El gobierno de Taiwán salió este sábado a reforzar públicamente la necesidad de mantener el suministro de armas estadounidenses luego de que Donald Trump afirmara que todavía no decidió si aprobará un nuevo paquete militar para la isla tras su reunión bilateral con Xi Jinping en Pekín.

Las declaraciones de Trump introdujeron incertidumbre sobre uno de los pilares centrales de la relación entre Washington y Taipéi. Aunque el mandatario confirmó que discutió extensamente el tema Taiwán con Xi Jinping y evitó asumir compromisos frente a China, también reconoció que aún no tomó una decisión definitiva sobre la nueva venta de armas que Estados Unidos evalúa desde hace meses.
Taiwán recuerda que las ventas de armas están respaldadas por ley estadounidense
En respuesta, el gobierno taiwanés buscó reforzar el argumento político y legal detrás de la cooperación militar con Estados Unidos. Karen Kuo, portavoz del presidente Lai Ching-te, afirmó que las ventas de armas no solo responden al compromiso de seguridad establecido en la Ley de Relaciones con Taiwán aprobada por Washington, sino que además funcionan como un mecanismo de “disuasión compartida” frente a las amenazas regionales.
La legislación estadounidense obliga a Estados Unidos a proporcionar medios defensivos a Taiwán pese a no mantener relaciones diplomáticas formales con la isla. Bajo ese esquema, Washington se convirtió durante décadas en el principal proveedor militar de Taipéi y en su respaldo internacional más importante frente a la presión de China.
En diciembre de 2025, la administración Trump aprobó un paquete récord de asistencia militar por 11.000 millones de dólares que incluyó sistemas de defensa aérea, capacidades antimisiles y armamento orientado a reforzar la respuesta rápida taiwanesa ante un posible escenario de crisis en el estrecho. Ahora, un segundo paquete estimado en unos 14.000 millones de dólares permanece pendiente de aprobación presidencial.
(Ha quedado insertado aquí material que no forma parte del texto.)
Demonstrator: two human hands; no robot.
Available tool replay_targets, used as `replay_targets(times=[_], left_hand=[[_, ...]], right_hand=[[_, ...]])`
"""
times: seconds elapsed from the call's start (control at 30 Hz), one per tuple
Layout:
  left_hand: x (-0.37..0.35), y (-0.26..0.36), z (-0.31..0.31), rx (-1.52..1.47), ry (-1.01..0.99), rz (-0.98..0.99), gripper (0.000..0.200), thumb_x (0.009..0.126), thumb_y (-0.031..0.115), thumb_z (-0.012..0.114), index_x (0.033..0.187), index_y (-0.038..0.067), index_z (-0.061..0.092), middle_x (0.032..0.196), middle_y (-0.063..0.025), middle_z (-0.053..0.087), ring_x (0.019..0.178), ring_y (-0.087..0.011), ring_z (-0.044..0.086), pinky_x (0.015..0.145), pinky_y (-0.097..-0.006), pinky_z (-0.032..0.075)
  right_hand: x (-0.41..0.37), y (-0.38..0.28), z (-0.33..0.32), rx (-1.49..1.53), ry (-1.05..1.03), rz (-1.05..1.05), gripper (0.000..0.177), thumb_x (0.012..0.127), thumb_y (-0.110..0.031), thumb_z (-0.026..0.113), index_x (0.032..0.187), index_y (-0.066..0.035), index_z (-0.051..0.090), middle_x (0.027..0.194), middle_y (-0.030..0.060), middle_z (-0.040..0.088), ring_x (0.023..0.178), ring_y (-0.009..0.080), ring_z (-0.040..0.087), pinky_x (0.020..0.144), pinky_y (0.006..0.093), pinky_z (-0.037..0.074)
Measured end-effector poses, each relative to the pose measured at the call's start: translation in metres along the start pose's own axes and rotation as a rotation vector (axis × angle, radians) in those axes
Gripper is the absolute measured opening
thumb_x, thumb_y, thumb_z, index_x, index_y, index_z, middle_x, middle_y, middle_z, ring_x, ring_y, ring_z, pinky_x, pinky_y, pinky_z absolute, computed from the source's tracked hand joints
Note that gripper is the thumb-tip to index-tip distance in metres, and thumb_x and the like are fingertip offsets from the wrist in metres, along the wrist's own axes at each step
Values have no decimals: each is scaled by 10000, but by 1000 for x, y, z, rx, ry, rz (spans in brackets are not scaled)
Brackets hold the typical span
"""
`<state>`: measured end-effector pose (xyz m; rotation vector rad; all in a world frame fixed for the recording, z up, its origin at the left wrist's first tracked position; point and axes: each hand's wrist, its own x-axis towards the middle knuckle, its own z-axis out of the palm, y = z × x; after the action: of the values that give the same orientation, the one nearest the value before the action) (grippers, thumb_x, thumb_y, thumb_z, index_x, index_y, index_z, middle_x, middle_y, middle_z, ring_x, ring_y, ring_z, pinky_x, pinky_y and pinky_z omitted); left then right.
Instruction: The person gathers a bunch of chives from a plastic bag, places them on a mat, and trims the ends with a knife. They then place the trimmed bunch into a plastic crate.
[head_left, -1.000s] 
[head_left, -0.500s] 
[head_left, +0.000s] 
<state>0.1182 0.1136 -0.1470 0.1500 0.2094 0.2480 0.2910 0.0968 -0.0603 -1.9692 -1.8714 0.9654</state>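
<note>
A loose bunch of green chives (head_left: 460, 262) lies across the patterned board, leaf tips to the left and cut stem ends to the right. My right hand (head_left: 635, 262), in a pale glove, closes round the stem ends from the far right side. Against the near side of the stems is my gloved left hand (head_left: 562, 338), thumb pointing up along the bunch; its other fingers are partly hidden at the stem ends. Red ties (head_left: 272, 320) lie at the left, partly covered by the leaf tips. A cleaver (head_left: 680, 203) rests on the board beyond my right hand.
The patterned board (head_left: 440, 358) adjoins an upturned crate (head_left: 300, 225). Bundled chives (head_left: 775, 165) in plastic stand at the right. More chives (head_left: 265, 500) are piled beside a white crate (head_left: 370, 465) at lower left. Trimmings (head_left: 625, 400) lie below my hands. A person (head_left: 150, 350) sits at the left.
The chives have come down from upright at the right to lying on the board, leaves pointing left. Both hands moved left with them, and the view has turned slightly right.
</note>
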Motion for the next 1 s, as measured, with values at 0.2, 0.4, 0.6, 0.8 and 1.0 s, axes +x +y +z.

El debate por el presupuesto militar complica la estrategia defensiva taiwanesa
La incertidumbre sobre las ventas estadounidenses coincide además con dificultades internas para ampliar el gasto militar taiwanés. El gobierno de Lai Ching-te había solicitado un presupuesto extraordinario cercano a los 40.000 millones de dólares destinado a acelerar programas de drones, sistemas antiaéreos y modernización naval. Sin embargo, el parlamento controlado por la oposición aprobó solamente dos tercios del monto solicitado y limitó buena parte de los fondos a compras de armamento estadounidense.
Los recortes afectaron especialmente proyectos vinculados al desarrollo de capacidades locales de defensa, generando preocupación dentro del Ejecutivo taiwanés y también en Washington. Funcionarios estadounidenses habían presionado previamente para sostener una estrategia integral que combinara armas estadounidenses con fortalecimiento de la industria militar propia de la isla.
El vicecanciller taiwanés Chen Ming-chi evitó comentar directamente el posible nuevo paquete militar estadounidense, aunque confirmó que Taipéi mantiene contactos permanentes con Washington para comprender la posición de la Casa Blanca tras la cumbre Trump-Xi.

China mantiene la presión militar mientras busca frenar el apoyo estadounidense
La situación se desarrolla además en medio de una actividad militar china cada vez más intensa alrededor de Taiwán. Pekín no renunció al uso de la fuerza para avanzar sobre la isla y considera al gobierno de Lai Ching-te como una administración “separatista”.
Mientras Trump se encontraba en Pekín, las fuerzas armadas chinas continuaron operando cerca del estrecho de Taiwán y mantuvieron ejercicios militares en la región. Desde el Consejo de Asuntos Continentales de Taiwán señalaron que China lleva años combinando presión militar y coerción diplomática para impulsar una eventual “reunificación”.
En ese contexto, dentro de Taiwán crece la preocupación por la posibilidad de que Trump retrase la aprobación del nuevo paquete militar para evitar tensiones adicionales con Xi Jinping antes de la visita que el líder chino realizará a Estados Unidos en septiembre. Sin embargo, desde el entorno de seguridad taiwanés remarcan que cualquier discusión sobre ventas de armas debe involucrar directamente a Taipéi y no quedar condicionada únicamente por las negociaciones entre Washington y Pekín.